In the samples with at least one comorbidity, there is very little difference in the predicted probabilities depending on the main disease status.

(4.5) was estimated in two samples, by age and gender:

• Without any comorbidity (i.e., predicted average costs were compared among patients with a disease and without a disease, in the sample with no other chronic diseases)

• In the sample with at least one comorbidity, the predicted costs for patients without a disease of interest were subtracted from predicted costs for patients with a disease of interest.

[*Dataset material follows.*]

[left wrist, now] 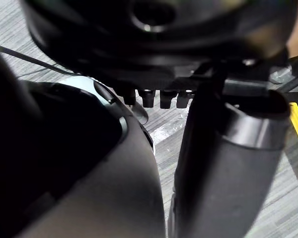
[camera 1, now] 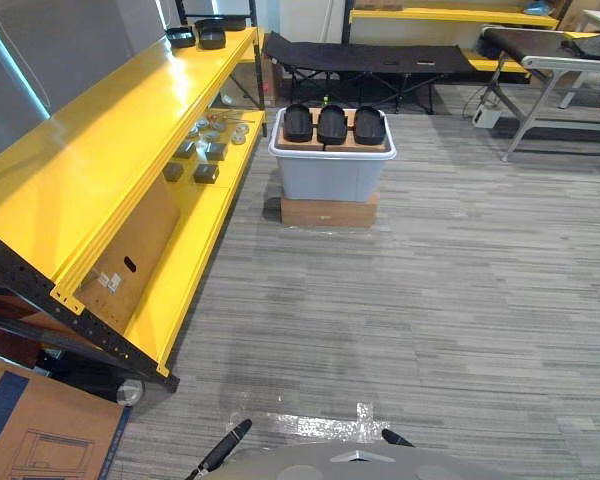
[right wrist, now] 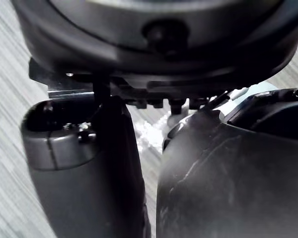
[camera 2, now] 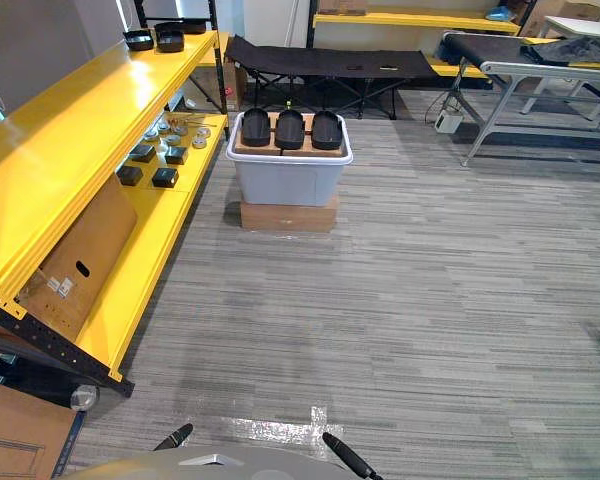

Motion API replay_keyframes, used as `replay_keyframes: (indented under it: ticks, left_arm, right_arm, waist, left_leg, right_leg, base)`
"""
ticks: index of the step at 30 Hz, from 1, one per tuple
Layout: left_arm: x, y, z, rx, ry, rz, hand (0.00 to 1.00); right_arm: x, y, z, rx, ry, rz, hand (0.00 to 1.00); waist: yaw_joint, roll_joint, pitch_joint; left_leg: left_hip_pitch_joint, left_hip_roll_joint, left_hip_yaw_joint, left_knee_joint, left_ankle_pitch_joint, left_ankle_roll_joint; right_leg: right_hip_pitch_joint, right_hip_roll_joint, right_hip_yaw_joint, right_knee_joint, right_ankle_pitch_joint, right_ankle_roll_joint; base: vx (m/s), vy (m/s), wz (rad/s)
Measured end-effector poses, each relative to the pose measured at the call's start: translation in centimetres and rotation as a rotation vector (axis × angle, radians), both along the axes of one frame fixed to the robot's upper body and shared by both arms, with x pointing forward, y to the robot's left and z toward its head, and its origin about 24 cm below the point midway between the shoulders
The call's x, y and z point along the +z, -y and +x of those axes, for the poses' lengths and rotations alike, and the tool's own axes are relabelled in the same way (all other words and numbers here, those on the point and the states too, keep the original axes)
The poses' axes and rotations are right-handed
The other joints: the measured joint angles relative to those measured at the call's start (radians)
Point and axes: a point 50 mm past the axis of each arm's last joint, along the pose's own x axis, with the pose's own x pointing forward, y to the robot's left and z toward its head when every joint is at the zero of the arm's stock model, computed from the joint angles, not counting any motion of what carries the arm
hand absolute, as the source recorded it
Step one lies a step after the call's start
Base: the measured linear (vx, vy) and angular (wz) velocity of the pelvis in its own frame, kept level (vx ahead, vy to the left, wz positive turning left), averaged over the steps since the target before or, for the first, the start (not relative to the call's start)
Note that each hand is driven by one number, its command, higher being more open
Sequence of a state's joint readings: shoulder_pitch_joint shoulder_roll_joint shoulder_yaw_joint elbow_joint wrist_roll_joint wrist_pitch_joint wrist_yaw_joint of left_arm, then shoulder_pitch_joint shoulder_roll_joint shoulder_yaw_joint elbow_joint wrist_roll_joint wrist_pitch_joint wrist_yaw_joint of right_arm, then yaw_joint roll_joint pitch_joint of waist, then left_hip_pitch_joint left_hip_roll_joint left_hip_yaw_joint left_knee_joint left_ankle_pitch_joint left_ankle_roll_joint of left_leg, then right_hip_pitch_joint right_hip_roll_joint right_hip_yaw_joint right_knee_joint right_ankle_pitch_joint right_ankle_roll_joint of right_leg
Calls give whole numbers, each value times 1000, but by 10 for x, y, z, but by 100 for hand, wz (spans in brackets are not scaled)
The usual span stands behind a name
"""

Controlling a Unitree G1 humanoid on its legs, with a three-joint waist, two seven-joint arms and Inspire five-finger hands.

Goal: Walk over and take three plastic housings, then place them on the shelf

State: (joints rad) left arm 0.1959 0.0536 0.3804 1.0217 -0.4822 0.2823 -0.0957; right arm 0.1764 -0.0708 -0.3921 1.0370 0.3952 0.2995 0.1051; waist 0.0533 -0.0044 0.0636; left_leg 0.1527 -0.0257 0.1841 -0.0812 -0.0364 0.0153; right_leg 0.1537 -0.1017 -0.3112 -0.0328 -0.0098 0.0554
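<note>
Three black plastic housings (camera 1: 332, 124) lie side by side on a cardboard sheet on top of a grey bin (camera 1: 330, 175), a few steps ahead on the floor. The bin stands on a flat cardboard box (camera 1: 328, 211). A long yellow shelf (camera 1: 90, 150) runs along the left, its top board mostly bare. My left hand (left wrist: 228, 163) and right hand (right wrist: 84, 163) hang low at my sides, fingers relaxed and holding nothing. Their dark tips show at the bottom edge of the head views, far from the bin.
More black housings (camera 1: 210, 35) sit at the shelf's far end; small parts (camera 1: 205, 150) and a leaning cardboard sheet (camera 1: 130, 255) are on its lower board. A cardboard box (camera 1: 30, 430) is at lower left. A black cot (camera 1: 365, 55) and a conveyor table (camera 1: 550, 50) stand behind.
</note>
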Motion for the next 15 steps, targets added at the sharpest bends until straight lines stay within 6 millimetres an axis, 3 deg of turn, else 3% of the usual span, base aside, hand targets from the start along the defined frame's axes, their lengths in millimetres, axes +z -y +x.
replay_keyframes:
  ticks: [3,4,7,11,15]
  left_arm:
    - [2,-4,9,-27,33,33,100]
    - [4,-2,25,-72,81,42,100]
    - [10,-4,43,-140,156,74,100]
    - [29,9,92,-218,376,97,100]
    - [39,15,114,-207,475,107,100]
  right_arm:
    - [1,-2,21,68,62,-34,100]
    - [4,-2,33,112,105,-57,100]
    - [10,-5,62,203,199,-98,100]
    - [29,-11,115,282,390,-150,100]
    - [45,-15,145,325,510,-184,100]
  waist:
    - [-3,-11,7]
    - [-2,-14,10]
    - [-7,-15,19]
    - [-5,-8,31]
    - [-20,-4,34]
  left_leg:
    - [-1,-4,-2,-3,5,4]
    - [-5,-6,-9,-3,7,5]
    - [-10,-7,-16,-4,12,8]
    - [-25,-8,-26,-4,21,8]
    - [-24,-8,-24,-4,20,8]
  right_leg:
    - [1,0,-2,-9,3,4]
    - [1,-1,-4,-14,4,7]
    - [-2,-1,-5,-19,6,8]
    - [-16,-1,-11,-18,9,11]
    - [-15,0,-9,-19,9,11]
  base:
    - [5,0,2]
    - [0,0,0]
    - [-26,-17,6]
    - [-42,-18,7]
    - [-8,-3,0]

The parameters in the second part of the two-part model as described by (4.5) were estimated similar to (4.2), but without the interactions, and with a dummy for a given disease of interest (rather than for a vector of diseases):

(4.6)$ln({Cost}_{i}) = \alpha + \beta \times {age}_{i} + {\gamma}_{k} \times {D}_{i,k} + {\epsilon}_{i}$

This equation is estimated as the Generalized Linear Model (GLM) with the log link and a gamma family distribution. This is a frequently used approach to model highly skewed data such as healthcare expenditures, whereby the so-called index function based on the covariates of interest is exponentiated via the log link to allow the non-negative prediction of the healthcare costs. Such an approach has an advantage over, for example, the ordinary least squares (OLS) estimator, as it avoids the need for retransformation when the goal is to predict actual, rather than log-transformed expenditures .

For example, the extra cost of diabetes for a woman aged 55 is predicted using parameters estimated in (4.5) as follows (separately for samples with and without any comorbidities):

$=\Phi (\hat a + {\hat b}_{50-55}) \times [exp(\hat\alpha + {\hat\beta}_{50-55} + {\gamma}_{diabetes} - exp(\hat\alpha + {\hat\beta}_{50-55})]$
(4.7)${\hat Cost}_{extra} = \frac{exp(\hat a + {\hat b}_{50-55})}{1 + (\hat a + {\hat b}_{50-55})} \times [exp(\hat \alpha + {\hat \beta}_{50-55} +{\gamma}_{diabetes}) - exp(\hat \alpha + {\hat \beta}_{50-55})$

As shown in (4.7), the effect of having a disease on predicted extra healthcare costs is nonlinear and depends on the age category.